Populaiton health, accountable care, Fee-for-Value – whatever you call it is it going to transform a trillion dollars of annual healthcare payments.  Every healthcare CEO today is studying population health and Fee-for-Value wondering how it will be deployed and who it will affect their healthcare organizations business.  So every healthcare CIO is wondering what it will mean to both the operation of the business and how the IT systems are going to have to change to supporty the new model.  Population health will change operations in several ways: billing will be come outcome based – the trending word is bundled.  Care giving is going to move from hospitals to clinics and then from clinics to the home.

But there is no population heath management if the caregiving system does not survey the population for which it is accountable.  Wearables are the answer to this problem and healthcare CIOs who embrace wearables become critical to the solution.  Wearable devices are like BYOD on steroids but this is a challenge CIO’s have learned to overcome.

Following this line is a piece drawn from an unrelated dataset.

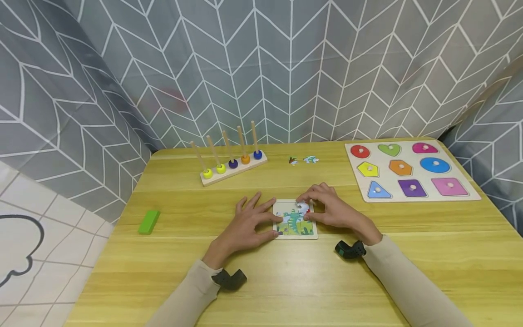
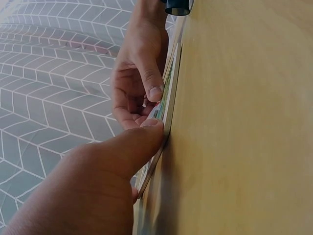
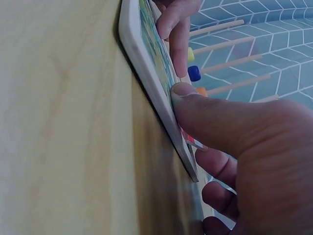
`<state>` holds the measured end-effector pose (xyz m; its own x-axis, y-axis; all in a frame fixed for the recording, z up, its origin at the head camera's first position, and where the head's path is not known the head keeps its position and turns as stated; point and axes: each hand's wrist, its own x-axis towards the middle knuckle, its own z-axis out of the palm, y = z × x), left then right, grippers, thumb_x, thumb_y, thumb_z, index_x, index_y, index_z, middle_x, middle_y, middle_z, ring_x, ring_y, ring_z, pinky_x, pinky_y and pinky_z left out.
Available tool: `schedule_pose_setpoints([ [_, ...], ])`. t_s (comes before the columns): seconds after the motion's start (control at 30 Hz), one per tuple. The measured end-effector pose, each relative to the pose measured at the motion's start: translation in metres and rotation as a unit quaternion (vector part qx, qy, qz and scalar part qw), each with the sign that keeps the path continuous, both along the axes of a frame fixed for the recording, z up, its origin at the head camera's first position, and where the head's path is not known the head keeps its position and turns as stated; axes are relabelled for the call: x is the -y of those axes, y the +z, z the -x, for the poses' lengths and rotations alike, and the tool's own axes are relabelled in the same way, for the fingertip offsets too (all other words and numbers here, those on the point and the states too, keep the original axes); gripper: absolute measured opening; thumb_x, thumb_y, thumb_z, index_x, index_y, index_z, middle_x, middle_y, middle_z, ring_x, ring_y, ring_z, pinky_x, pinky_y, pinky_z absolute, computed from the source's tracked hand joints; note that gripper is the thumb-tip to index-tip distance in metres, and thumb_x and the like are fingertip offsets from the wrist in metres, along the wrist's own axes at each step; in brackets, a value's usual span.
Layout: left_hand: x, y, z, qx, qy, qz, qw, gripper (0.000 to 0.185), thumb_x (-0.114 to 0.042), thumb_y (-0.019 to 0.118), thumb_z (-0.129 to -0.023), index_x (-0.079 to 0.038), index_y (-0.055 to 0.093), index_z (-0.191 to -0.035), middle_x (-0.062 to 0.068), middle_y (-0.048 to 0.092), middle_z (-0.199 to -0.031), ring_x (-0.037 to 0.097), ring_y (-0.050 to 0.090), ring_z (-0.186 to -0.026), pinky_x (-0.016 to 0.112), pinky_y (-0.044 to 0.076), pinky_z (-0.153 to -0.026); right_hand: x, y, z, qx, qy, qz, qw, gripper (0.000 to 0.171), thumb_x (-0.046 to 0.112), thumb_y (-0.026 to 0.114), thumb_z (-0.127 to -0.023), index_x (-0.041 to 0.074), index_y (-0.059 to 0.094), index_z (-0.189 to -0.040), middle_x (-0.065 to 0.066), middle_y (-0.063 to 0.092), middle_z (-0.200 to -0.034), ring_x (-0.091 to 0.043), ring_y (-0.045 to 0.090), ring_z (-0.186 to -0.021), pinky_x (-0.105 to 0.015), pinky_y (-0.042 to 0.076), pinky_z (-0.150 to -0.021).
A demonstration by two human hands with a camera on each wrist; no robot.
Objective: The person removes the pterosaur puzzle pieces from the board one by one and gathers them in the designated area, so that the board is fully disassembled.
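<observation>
A small square jigsaw puzzle with a green dinosaur picture lies in a pale wooden frame in front of me. My left hand is spread at its left side, with the thumb and a fingertip on the frame's edge and pieces. At the upper right of the puzzle, my right hand pinches a white and red puzzle piece between thumb and fingers. That piece shows tilted above the frame's edge in the right wrist view. The frame's upper left part is bare wood.
Two loose puzzle pieces lie behind the frame. A peg stand with coloured beads is at the back left, and a green block at the left. To the right lies a shape board with knobbed pieces. A patterned curtain hangs behind the table.
</observation>
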<state>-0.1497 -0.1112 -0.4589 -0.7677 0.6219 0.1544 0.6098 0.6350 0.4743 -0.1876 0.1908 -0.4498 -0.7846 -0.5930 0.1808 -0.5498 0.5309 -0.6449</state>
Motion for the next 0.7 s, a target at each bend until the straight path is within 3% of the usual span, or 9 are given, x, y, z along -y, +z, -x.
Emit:
schedule_pose_setpoints([
  [0.37, -0.0003, 0.0003, 0.0005, 0.002, 0.002, 0.006, 1.0, 0.035, -0.051, 0.063, -0.095, -0.037, 0.07, -0.127, -0.005, 0.036, -0.165, 0.039, 0.014, -0.159, 0.067, 0.006, -0.121, -0.0023, -0.0016, 0.0028, 0.033, 0.012, 0.027, 0.999, 0.035, 0.011, 0.075, -0.091, 0.018, 0.072, -0.125, 0.002, 0.066, -0.114, -0.017, 0.047, -0.106, -0.045, 0.028, -0.094],
  [0.7, -0.0001, -0.0007, 0.0001, -0.002, 0.002, 0.007, 1.0, 0.035, -0.051, 0.064, -0.095, -0.037, 0.071, -0.126, -0.003, 0.038, -0.165, 0.04, 0.015, -0.158, 0.068, 0.007, -0.121, -0.0027, -0.0018, 0.0017, 0.021, 0.015, 0.035, 0.999, 0.033, 0.011, 0.074, -0.092, 0.017, 0.073, -0.125, 0.001, 0.068, -0.114, -0.017, 0.048, -0.105, -0.042, 0.029, -0.091],
])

CIOs will be asked to integrate patient wearable devices into operations without violating compliance, privacy, or continuity of access to the data stream.  More important they will be asked to help assure the quality of the data that streams out of every patient’s everyday life.  But have no doubt, wearable data is going to be a key to the new Fee-for-Value care models.

3. Wearable Data is Easy

This final point may be counter-intuitive and a little dramatic.  But acquiring and using wearable data, from an IT perspective, is easy.  The reason is that the wearable device makers make it easy to get access to the data because easy data means more device buyers.  Device makers like FitBit are now also offering HIPAA compliance.  The device manufacturers deliver interoperability through their APIs and thus support the advantages of federated architectures.  Access to the data is granted by the patient and immediately becomes part of the big data solutions over which the healthcare system has control.  No translation required, no interoperability initiative, no special EMR device integration to manage.  Yes, the PGHD still has to be integrated in the operational workflow, but that is exactly the function for which the CIO is accountable and that is the opportunity to create strategic advantage working with the organization’s operational leaders. 

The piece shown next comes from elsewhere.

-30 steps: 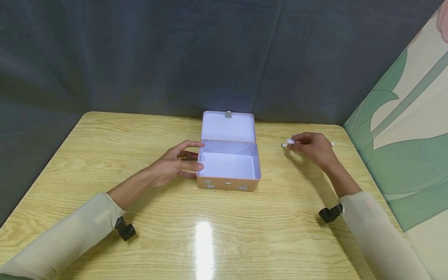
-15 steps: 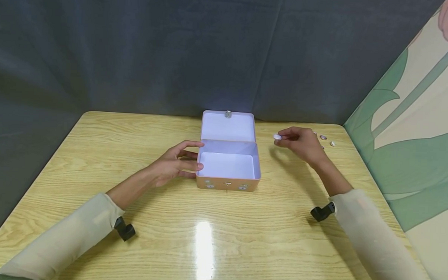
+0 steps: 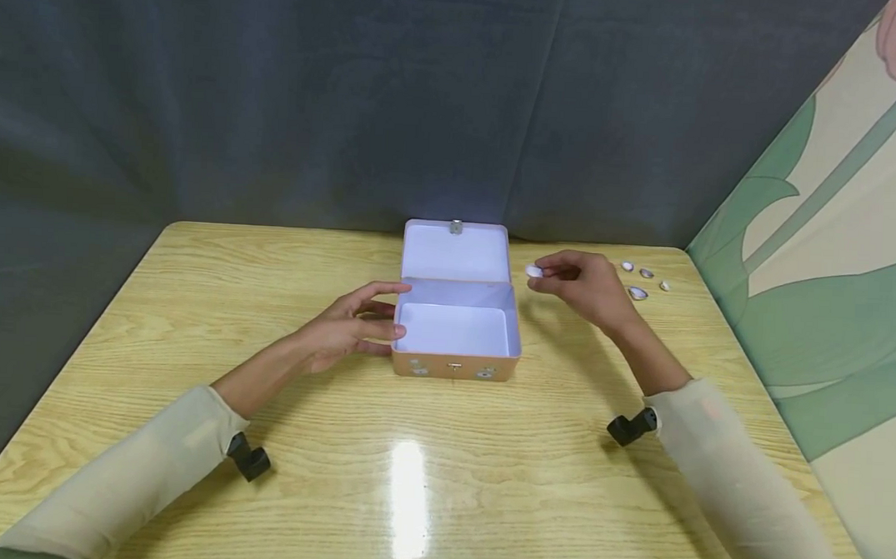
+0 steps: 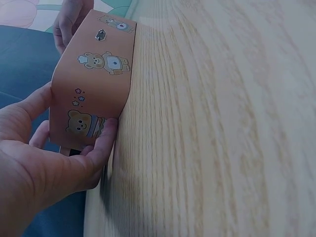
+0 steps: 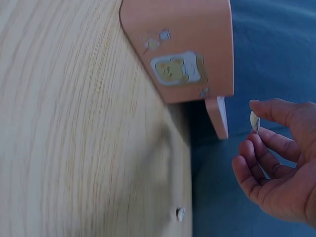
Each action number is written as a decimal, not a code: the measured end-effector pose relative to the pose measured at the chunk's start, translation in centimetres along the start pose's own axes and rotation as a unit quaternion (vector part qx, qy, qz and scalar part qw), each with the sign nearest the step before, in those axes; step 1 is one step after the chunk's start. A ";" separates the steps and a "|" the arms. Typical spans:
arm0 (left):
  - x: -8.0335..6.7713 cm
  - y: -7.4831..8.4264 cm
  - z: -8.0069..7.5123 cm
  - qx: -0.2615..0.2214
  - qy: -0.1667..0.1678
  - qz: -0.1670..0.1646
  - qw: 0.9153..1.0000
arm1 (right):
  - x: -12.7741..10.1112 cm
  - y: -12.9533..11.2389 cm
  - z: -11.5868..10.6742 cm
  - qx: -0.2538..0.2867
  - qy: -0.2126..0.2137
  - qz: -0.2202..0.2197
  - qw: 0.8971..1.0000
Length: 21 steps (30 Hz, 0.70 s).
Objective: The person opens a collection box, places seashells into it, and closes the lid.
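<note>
- Two sleeved arms reach over the wooden table [image 3: 192, 302], each with a small black camera mount at the wrist, nearest the viewer.
- Midway across the table stands a small orange tin [image 3: 455, 366], lid swung open and standing up at its far side; the inside is white, and nothing can be seen lying in it from the head view.
- Its near wall carries a small metal clasp and cartoon bear stickers, seen clearly in the left wrist view on the tin [image 4: 94, 79].
- On the tin's left side rests the left hand [image 3: 348, 325]: its grip is curled round the left end, thumb on the near corner and fingers [image 4: 101, 143] pressed against the side wall, steadying the tin on the table.
- Right of the lid, the right hand [image 3: 586, 285] hangs above the table, just beside the tin's far right corner and not touching it.
- Its grip pinches a small pale shell [image 3: 534, 271] between thumb and fingertips; the right wrist view shows the same shell [image 5: 254, 121] on edge in the pinch, other fingers loosely curled.
- Farther right, near the table's far right corner, four more small shells [image 3: 646, 273] lie loose on the wood, close together and apart from the hand.
- Beyond the table hangs a dark grey cloth backdrop [image 3: 276, 97], and a flower-printed panel [image 3: 832, 246] stands on the right.
</note>
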<state>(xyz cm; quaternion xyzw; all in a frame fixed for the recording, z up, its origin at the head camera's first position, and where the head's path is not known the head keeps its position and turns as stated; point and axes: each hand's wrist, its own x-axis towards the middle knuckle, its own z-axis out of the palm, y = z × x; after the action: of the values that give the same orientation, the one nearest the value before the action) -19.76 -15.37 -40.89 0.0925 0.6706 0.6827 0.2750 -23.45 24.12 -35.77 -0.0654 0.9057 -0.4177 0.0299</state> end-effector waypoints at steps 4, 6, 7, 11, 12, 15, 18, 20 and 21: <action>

Wearable technology is wonderful gift for the rapidly changing world of accountable care.  The devices connect patients into the caregiving system in a way that has previously only been possible during in-hospital care. The streams of data wearables make possible allow the healthcare organization to leverage the emerging cognitive tools now offered by IoT technology leaders like IBM. The combination of big data and these new analytic systems will inform and assist caregivers with all aspects of the patients life in an immediate, actionable manner. 

That is if the CIO does not look this gift horse in the mouth.